EXERCISE DETAILS – The reply should contain every line of the data, repeated exactly, and no pictures.

[DATASET CONTENT]

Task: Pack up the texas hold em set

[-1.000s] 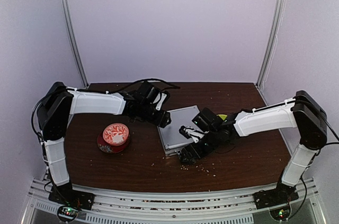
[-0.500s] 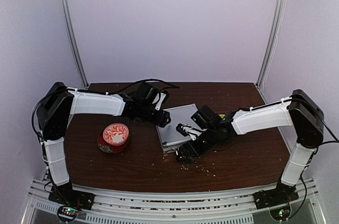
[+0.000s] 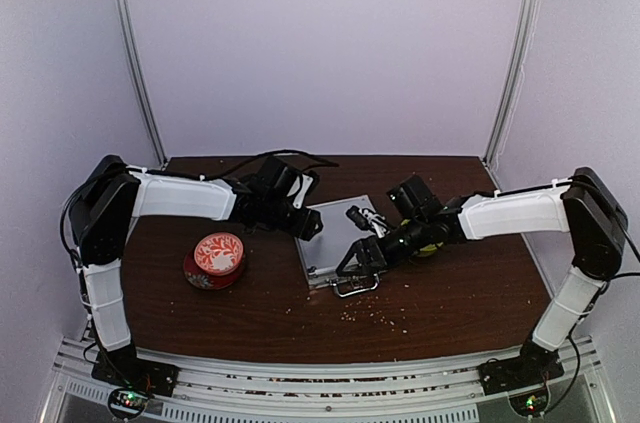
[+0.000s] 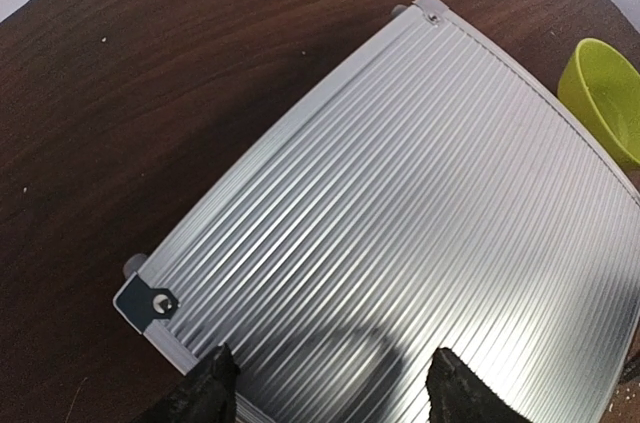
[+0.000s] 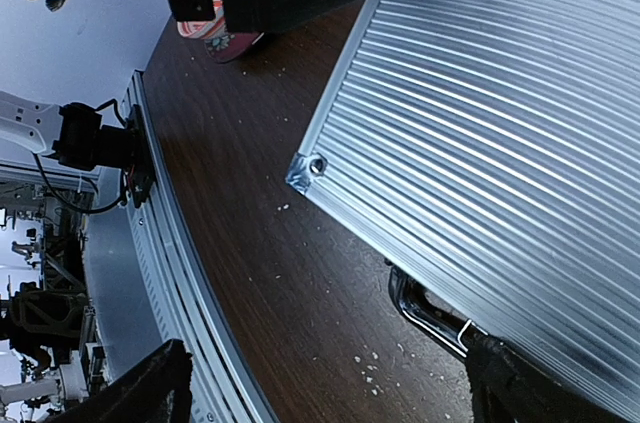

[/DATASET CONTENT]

RESULT FOR THIS TASK –
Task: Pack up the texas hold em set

[-1.000s] 
[-0.500s] 
[+0.000s] 
[+0.000s] 
[+0.000s] 

The given output is the complete response.